The foregoing aspects and many of the accompanying advantages of this invention will be readily appreciated as they become better understood by reference to the following detailed description, when taken in conjunction with the accompanying drawings.
Figure 1 is a table showing properties of “green” (precursor), oxidized and carbonized fibers.
Figure 2 is a graph showing the relationship of lignin content, solids content and viscosity of the solution with respect to PAN 1 and PAN 2.
Figure 3 is a graph showing the observed versus predicted viscosities for PAN4 at 50 ° C.
Figure 4 shows viscosity as a function of solids and lignin for PAN4.
Figure 5 shows the viscosity of PAN4 and PAN4 with lignin, as measured over time. DETAILED DESCRIPTION
For the past 30 years, PAN or PAN copolymers have been the industry standard for precursor fibers used for the production of heat-treated carbon fibers and fibers. Carbon fibers are highly valued for their low weight, high strength, hardness and resistance to fatigue.
As used here, "PAN" refers to a polyacrylonitrile homopolymer, having a molecular weight ranging from about 50,000 to 500,000 and an intrinsic viscosity from 1 to 4.

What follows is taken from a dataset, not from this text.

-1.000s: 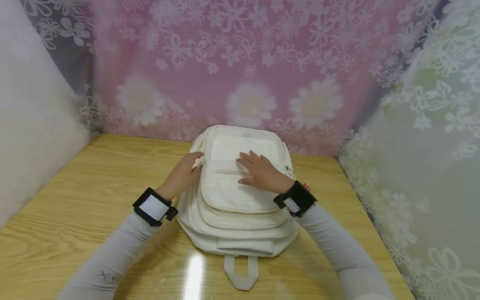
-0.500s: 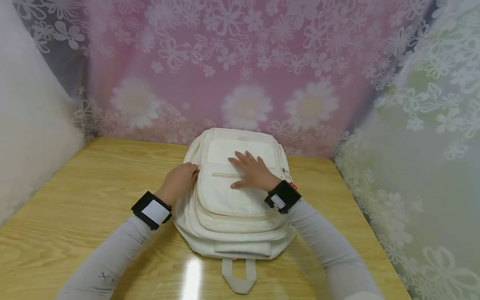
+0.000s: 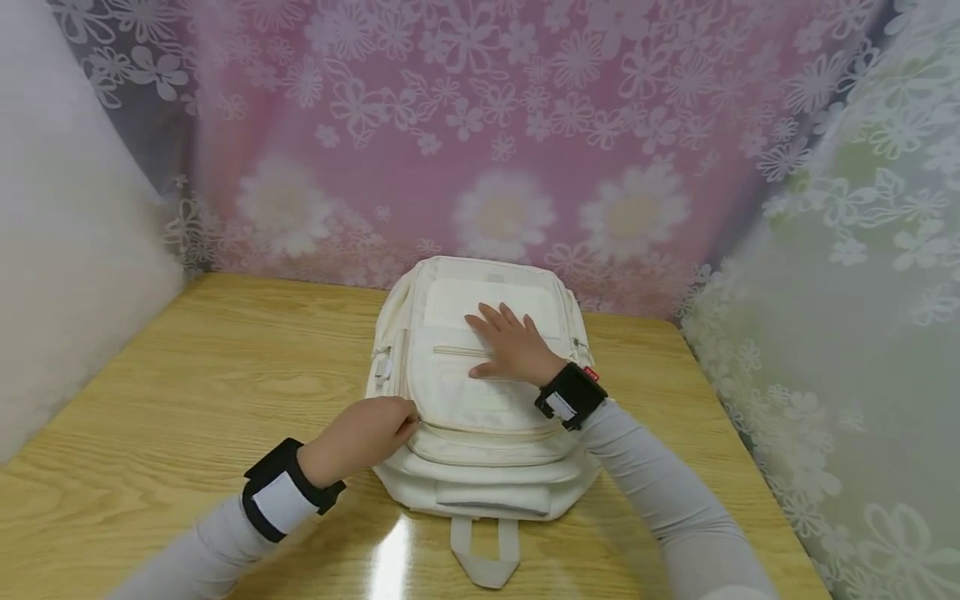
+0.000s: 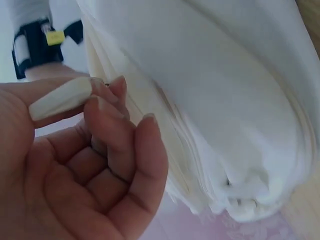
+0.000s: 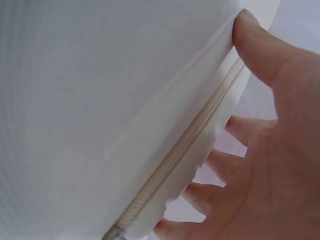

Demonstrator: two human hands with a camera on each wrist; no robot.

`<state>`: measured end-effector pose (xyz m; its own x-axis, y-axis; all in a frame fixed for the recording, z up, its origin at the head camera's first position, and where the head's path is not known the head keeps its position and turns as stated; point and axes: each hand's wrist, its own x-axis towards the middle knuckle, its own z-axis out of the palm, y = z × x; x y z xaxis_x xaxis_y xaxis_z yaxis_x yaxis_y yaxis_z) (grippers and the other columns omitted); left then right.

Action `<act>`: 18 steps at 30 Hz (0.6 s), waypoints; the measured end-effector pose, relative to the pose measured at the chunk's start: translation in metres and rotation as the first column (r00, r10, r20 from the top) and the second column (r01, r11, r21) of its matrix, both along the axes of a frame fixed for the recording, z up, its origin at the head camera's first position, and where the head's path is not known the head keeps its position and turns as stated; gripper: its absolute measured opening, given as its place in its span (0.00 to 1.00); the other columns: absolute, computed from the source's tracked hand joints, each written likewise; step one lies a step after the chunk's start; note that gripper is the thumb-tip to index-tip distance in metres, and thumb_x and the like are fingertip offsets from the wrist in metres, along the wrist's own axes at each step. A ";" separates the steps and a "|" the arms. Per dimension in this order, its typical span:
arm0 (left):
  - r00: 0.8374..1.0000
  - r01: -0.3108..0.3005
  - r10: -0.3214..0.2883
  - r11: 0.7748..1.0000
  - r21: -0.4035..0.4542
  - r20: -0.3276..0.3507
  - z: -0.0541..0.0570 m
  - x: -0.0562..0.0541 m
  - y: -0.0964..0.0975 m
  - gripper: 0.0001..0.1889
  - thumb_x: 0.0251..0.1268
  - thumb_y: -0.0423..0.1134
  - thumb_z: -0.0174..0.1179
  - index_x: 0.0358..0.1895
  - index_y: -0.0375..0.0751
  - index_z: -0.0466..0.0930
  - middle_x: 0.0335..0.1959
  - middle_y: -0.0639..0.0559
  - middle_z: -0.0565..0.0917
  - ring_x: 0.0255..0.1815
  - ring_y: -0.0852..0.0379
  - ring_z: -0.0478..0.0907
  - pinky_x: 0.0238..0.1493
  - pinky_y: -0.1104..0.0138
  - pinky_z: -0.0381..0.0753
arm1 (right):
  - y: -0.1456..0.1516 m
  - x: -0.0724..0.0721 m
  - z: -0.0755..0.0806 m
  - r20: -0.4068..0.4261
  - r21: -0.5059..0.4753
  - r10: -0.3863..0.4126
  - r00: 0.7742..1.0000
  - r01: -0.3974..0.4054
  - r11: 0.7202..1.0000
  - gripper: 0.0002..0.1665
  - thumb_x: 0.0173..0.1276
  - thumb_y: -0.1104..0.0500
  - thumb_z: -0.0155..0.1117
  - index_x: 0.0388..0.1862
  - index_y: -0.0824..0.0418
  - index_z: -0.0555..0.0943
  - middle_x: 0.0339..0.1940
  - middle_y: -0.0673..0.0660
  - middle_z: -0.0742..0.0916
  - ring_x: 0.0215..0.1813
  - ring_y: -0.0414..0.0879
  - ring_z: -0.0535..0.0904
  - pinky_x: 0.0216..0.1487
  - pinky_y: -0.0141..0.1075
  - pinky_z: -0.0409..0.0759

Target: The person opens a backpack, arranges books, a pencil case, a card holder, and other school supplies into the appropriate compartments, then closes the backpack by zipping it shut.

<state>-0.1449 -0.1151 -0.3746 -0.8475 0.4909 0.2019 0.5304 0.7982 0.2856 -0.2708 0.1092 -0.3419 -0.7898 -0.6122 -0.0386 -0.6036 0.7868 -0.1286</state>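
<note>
A cream-white backpack (image 3: 453, 396) lies on its back, front pockets up and top handle (image 3: 483, 572) toward me. At the lower left corner of its front pocket, my left hand (image 3: 363, 437) pinches a zipper pull. That zipper pull's white tab (image 4: 62, 99) shows between thumb and curled fingers in the left wrist view. My right hand (image 3: 517, 348) rests on the pocket's front with fingers spread, beside a short beige zipper (image 5: 175, 150). In the right wrist view the thumb touches the fabric, and the fingertips are partly hidden behind it.
The backpack stands on a wood-grain table (image 3: 187, 375). A pink flowered curtain (image 3: 420, 167) hangs right behind the table, with pale cloth (image 3: 67, 208) at the left and a flowered sheet (image 3: 847, 333) along the right edge.
My left hand has travelled toward me along the pocket's left edge to its lower corner, uncovering the backpack's side. The right hand stays spread on the front.
</note>
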 end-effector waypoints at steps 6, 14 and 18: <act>0.999 0.043 -0.043 0.999 0.010 -0.026 -0.006 0.009 0.028 0.12 0.65 0.35 0.56 0.21 0.43 0.73 0.14 0.58 0.69 0.16 0.67 0.61 0.20 0.75 0.64 | -0.001 0.002 -0.001 -0.011 0.001 -0.022 1.000 0.022 1.000 0.53 0.58 0.38 0.63 0.76 0.51 0.49 0.77 0.58 0.51 0.77 0.59 0.41 0.70 0.63 0.44; 0.990 0.047 -0.049 0.999 -0.015 -0.136 -0.013 0.014 0.066 0.11 0.64 0.37 0.58 0.22 0.43 0.74 0.16 0.56 0.73 0.16 0.65 0.68 0.17 0.73 0.66 | -0.003 0.005 -0.003 -0.047 -0.014 -0.020 0.999 0.019 1.000 0.53 0.58 0.40 0.64 0.76 0.52 0.50 0.77 0.59 0.52 0.77 0.60 0.42 0.70 0.64 0.45; 0.992 0.036 -0.039 0.999 -0.028 -0.122 -0.015 0.009 0.076 0.10 0.64 0.38 0.58 0.24 0.43 0.77 0.18 0.55 0.77 0.18 0.63 0.72 0.18 0.72 0.69 | -0.002 0.003 -0.002 -0.052 0.001 -0.025 0.998 0.025 1.000 0.53 0.59 0.39 0.64 0.76 0.52 0.50 0.77 0.58 0.52 0.77 0.60 0.42 0.70 0.64 0.45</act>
<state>-0.1363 -0.0393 -0.3891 -0.7983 0.5278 0.2900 0.5895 0.7834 0.1968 -0.2673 0.1069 -0.3444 -0.8060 -0.5919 0.0018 -0.5893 0.8021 -0.0969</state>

As used herein, a "PAN copolymer" refers to a polyacrylonitrile copolymer and a comonomer such as vinyl acetate, methyl acrylate, methyl methacrylate or methylitaconate, to provide a copolymer such as PAN-vinyl acetate, PAN-methyl acrylate or PAN-methyl methacrylate. The molecular weights of PAN copolymers can vary from about 50,000 to 500,000.

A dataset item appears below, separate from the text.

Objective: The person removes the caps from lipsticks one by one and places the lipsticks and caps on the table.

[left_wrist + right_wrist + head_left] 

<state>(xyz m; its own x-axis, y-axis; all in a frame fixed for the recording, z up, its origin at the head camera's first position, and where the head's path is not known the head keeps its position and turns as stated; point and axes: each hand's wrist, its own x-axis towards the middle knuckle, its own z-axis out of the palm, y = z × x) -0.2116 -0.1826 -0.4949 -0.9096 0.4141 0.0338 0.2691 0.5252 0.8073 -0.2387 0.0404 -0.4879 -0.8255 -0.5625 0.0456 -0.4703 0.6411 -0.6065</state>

A solvent is used to dissolve the PAN or PAN copolymer and create a spinning dope. The solvents used are DMF (dimethylformamide), DMAA or DMAc (dimethylacetamide) and DMSO (dimethylsulfoxide). A viscose solution, although considered for use as a solvent for some chemicals, is not used with PAN or PAN copolymer.
Additional components can be added in the polymerization process to produce the PAN. For example, persons of ordinary skill in the art are familiar with agents that facilitate the cyclization of acrylamide, including species containing carboxylic acid, such as vinyl carboxylic acids. Non-limiting examples of carboxylic acids that can be included in dopes described here include acrylic acid, methacrylic acid, ethacrylic acid, crotonic acid, isocrotonic acid, itaconic acid, maleic acid, mesaconic acid, citraconic acid, p-vinyl benzoic acid and m -benzoic vinyl, and its alkaline and ammonium salts. Carboxylic acid-containing species can be added to the dopes described here in amounts up to and including 1%.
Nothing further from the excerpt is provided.